The numbers and size of tubers produced in the field is largely affected by the number of stems per unit of area. The greater the stem density, the greater in number and the smaller in average size are the tubers produced.

Small whole seed production requires a high stem density (over 30 stems/square meter). Tablestock and especially processing production require reduced stem densities.

Stem density is controlled by set spacing and the number of stems produced per set. The number of stems per set is influenced by the seed pre-treatment and seed size and variety.

For early market tablestock and processing potatoes, low stem densities are usually obtained by planting cut sets from larger tubers. In this manner, sets of 40 to 55 g having only a few eyes can be planted relatively far apart.
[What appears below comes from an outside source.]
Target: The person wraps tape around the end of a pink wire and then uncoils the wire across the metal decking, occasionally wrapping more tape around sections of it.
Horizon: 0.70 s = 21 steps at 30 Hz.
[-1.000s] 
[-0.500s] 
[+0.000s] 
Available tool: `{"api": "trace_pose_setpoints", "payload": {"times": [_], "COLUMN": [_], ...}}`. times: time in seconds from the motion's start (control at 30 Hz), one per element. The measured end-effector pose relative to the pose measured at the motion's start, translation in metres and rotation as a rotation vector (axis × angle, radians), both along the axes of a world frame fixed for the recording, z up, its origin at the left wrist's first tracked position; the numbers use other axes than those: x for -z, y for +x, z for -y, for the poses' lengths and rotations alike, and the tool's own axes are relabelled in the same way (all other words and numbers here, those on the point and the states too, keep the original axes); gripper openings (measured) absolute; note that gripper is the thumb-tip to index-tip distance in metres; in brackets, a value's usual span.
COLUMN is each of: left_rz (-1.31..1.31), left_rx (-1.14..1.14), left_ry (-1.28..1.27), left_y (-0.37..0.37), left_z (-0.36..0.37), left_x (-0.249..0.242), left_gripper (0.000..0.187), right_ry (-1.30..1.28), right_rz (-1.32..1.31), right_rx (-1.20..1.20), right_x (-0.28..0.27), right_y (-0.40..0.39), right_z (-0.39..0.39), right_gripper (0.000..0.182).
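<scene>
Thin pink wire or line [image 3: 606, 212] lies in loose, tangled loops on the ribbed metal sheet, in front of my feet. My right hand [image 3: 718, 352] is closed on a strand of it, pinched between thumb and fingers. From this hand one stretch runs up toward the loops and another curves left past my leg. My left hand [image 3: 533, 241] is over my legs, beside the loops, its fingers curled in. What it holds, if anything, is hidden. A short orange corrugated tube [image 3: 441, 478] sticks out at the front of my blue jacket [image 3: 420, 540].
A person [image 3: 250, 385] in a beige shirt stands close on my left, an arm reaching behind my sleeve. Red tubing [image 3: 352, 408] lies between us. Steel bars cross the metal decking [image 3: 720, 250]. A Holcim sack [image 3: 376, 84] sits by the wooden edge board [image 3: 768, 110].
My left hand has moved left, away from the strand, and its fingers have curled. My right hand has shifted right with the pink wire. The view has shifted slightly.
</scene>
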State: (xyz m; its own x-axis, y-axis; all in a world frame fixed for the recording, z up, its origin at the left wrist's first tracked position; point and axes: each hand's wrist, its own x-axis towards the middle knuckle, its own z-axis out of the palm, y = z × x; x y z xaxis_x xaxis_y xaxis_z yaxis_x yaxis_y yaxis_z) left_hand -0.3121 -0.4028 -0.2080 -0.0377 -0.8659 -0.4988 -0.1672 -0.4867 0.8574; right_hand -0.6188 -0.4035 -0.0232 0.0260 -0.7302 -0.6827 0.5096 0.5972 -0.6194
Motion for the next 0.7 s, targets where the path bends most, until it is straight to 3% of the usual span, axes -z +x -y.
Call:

The close planting of whole tubers results in the multiple stems per set and high stem densities as is required for seed production.

CUTTING OF SEED

The shock of cutting seed reduces apical dominance, allowing additional sprouts to develop. Cut seed pieces have less eyes than whole seed of the same seed piece weight. Due to the shock of cutting, cut seed emerges earlier than whole seed which has not been subjected to a heat shock or presprouting.

Cleanliness and disinfection are most important in cutting seed to reduce the spread of any disease by the cutting knives.

The ideal situation is to cut seed ahead of time, and allow it to suberize under conditions of good ventilation, high humidity and a temperature of 12o-20oC. This is most important as the seed can spoil very quickly if these conditions are not met.